Specifically, we expect to focus on opportunities to incorporate cline targets into well packages where we are already developing the Wolfcamp to take full advantage of drilling and completion cost reduction opportunities.
We anticipate taking a measured approach to incorporating this cline development into our drilling plans with the option to accelerate development as data supports our assumptions.
As we work to high grade our inventory and focus on enhancing returns, we also expect to increase our focus on bolt-on acquisitions and leasing in and around our existing acreage as we have begun to see more opportunities for both leasing and trades.
We view Laredo as a natural partner for transactions around our lease hold given our infrastructure investments and extensive data set covering the area. I will now hand the call over to Michael for our financial update..
Thank you, Jason. As Randy discussed, Laredo has transitioned to a position of generating free cash flow driven by improving well productivity and a pure leading cost structure. Our hedge position helps to secure our expected cash flow as illustrated on Slide 10.
For the balance of 2019, we have locked in oil price of more than $60 per barrel on 95% of our anticipated oil production. This paired with our natural gas NGL and basis hedges representing 80% of our forecasted production for the second half of 2019.

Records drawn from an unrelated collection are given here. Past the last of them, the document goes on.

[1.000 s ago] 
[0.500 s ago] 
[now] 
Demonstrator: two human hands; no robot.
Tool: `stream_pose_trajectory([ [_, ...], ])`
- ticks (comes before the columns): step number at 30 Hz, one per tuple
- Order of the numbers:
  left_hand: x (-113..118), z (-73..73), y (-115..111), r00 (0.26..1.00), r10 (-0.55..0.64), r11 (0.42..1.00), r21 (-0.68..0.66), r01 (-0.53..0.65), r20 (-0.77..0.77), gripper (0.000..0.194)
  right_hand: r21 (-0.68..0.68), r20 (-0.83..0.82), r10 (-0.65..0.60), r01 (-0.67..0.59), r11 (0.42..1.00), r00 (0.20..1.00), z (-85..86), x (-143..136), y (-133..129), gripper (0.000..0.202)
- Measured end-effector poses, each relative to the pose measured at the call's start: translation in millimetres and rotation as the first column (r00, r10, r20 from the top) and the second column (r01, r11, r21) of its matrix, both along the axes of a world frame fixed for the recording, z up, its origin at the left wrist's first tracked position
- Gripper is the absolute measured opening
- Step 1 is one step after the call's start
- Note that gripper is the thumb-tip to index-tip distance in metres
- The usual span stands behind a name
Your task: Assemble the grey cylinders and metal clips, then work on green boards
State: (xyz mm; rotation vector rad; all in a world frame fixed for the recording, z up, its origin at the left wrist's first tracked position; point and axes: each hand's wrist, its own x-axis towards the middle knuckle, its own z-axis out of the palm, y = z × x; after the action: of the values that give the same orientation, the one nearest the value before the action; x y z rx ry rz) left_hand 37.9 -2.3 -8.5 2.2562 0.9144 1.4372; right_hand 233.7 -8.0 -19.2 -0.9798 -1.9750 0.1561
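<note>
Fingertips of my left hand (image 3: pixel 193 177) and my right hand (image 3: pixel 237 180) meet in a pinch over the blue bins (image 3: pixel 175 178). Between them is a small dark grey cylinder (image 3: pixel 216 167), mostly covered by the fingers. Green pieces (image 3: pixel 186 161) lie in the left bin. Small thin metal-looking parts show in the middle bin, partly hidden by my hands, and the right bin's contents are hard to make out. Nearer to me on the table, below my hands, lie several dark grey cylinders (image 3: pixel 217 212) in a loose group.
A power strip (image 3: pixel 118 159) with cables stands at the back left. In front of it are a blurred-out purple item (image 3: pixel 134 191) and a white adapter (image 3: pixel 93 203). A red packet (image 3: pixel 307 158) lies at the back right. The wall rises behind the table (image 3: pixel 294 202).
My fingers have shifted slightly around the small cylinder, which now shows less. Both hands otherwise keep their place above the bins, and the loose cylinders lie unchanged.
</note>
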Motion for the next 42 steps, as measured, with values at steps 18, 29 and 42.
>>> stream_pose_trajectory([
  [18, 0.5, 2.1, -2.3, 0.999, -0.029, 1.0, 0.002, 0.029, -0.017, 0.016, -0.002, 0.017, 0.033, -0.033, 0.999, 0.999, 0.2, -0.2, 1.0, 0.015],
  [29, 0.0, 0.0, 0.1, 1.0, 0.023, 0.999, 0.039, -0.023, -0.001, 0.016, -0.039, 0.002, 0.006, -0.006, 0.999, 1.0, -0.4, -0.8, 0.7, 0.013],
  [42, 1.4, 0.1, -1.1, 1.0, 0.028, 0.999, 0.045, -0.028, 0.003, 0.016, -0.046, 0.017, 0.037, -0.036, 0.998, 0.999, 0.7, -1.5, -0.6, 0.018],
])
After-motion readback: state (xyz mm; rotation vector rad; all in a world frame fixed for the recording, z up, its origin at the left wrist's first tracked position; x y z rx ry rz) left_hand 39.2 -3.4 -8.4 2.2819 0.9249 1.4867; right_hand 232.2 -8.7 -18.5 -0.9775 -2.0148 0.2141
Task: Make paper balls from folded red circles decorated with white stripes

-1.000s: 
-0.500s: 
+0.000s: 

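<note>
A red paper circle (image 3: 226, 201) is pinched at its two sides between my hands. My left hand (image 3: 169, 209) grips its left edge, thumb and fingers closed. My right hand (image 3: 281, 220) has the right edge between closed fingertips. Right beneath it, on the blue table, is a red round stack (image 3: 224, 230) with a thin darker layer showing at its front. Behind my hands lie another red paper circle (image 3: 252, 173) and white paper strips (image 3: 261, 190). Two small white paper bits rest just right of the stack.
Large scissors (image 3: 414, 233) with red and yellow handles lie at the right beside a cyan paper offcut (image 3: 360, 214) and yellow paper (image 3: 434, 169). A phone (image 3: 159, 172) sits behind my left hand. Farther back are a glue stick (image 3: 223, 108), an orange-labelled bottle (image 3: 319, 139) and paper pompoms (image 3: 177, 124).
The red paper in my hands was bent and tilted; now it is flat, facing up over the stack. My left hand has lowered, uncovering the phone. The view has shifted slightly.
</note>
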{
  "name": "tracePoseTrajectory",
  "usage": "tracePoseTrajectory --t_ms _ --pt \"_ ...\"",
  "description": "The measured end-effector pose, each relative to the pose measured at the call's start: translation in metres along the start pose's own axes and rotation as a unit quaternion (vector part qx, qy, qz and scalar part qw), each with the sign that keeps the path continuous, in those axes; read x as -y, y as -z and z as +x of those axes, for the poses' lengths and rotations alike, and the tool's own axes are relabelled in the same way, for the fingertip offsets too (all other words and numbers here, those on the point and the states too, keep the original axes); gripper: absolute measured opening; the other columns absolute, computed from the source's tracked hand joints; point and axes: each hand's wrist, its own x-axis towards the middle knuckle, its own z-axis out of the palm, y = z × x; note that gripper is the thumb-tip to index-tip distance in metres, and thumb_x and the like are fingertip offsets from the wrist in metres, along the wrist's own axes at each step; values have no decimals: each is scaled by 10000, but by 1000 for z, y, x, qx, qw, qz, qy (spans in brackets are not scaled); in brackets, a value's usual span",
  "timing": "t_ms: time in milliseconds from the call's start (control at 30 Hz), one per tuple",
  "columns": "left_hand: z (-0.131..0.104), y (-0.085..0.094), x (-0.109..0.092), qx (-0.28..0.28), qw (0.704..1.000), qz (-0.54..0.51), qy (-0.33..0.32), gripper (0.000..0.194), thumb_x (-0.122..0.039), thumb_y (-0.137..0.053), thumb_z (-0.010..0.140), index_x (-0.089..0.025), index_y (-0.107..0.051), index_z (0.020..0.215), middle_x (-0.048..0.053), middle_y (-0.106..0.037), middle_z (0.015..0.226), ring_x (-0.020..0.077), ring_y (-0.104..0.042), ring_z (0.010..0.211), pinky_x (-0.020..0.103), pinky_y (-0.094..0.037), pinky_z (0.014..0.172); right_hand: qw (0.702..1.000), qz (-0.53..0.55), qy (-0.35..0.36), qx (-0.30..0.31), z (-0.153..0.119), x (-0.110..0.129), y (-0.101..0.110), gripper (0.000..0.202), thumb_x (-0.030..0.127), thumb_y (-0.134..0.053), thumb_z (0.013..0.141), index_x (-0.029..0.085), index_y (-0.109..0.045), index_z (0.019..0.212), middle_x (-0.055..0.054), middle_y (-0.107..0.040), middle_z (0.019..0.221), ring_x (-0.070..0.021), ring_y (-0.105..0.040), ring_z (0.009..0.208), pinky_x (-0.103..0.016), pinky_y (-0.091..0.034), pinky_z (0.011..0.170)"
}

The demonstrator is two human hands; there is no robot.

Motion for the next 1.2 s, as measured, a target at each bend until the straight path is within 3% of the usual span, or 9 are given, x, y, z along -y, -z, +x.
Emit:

Our hedges significantly reduce the impact of a potential drop in commodity prices and help insure the company's cash flow projections for 2019. Additionally, for 2020, we have hedged 7.5 million barrels of oil at an average price of $59 per barrel and 23.8 million MMBTu at a floor price of $2.70 per MMBTu.
Our full hedge position is detailed in the appendix. Turning to Slide 11. We have no debt maturities for 30 months and more than 900 million in liquidity which will continue to improve during the second half of the year as we plan to continue reducing borrowings on facility.
In the first quarter of 2019, our front weighted capital program produced panned outspend versus cash flow of $51, on a cost incurred basis. We borrowed 80 million on our credit facility in the first quarter to fund this outspend and the increase in working capital.
In the second quarter we surpassed our commitment to be cash flow neutral by generating $40 million in free cash flow. This free cash flow enabled us to pay down 35 million on our credit facility, which we have further reduced by another 20 million during the first month of the third quarter.
We now anticipate exceeding our initial expectations of looking within cash flow for the full-year 2019 by generating 30 million of free cash flow for the year. Laredo remains strongly committed to a discipline development program that targets measured oil growth and at a minimum living within cash flow.
Our focus on improving returns as we widen spacing, reduce cost and high grade inventory, combined with our conservative debt profile, drive our ability to deliver on this commitment. Operator, please open the call for questions..
Thank you. [Operator instructions] Our first question comes from Derrick Whitfield with Stifel. You may proceed with your question..
Thanks, good morning all and congrats on a second exceptionally strong quarter.
Perhaps for Randy or Jason, based on the high grading you are outlining on Page 8 and your initial results with the Yellow Rose package, is it possible that your type curve revisions at year end were overly punitive?.
It's Jason.
I mean we feel good about the type curve right now, if you look at Slide 6 and if we compare those results -- the initial results from the Yellow Rose -- the rock is better in that area, so you could see -- look that as we compare the Yellow Rose widely space package to more densely space packaged , the Fuchs, and you can see that the Fuchs is even outperforming the type curve early on in that area.
So right now we believe in the type curve, we have one package rolling back, so we will wait for more data before changing anything on our type curve, but we feel strong with the type curve we have got represents the inventory we have highlighted..
Thanks Jason and perhaps for Randy as a follow-up, could you remind us of how the geology of your cline changes you move west and south from the area that you have outlined on Page 8?.
Derrick, thank you for your opening comments. The cline is pretty - a little higher outstood it does, but it kind of looks the same going everywhere. But having said that, when we are talking about shale deposition sequence from well-to-well, it does change some.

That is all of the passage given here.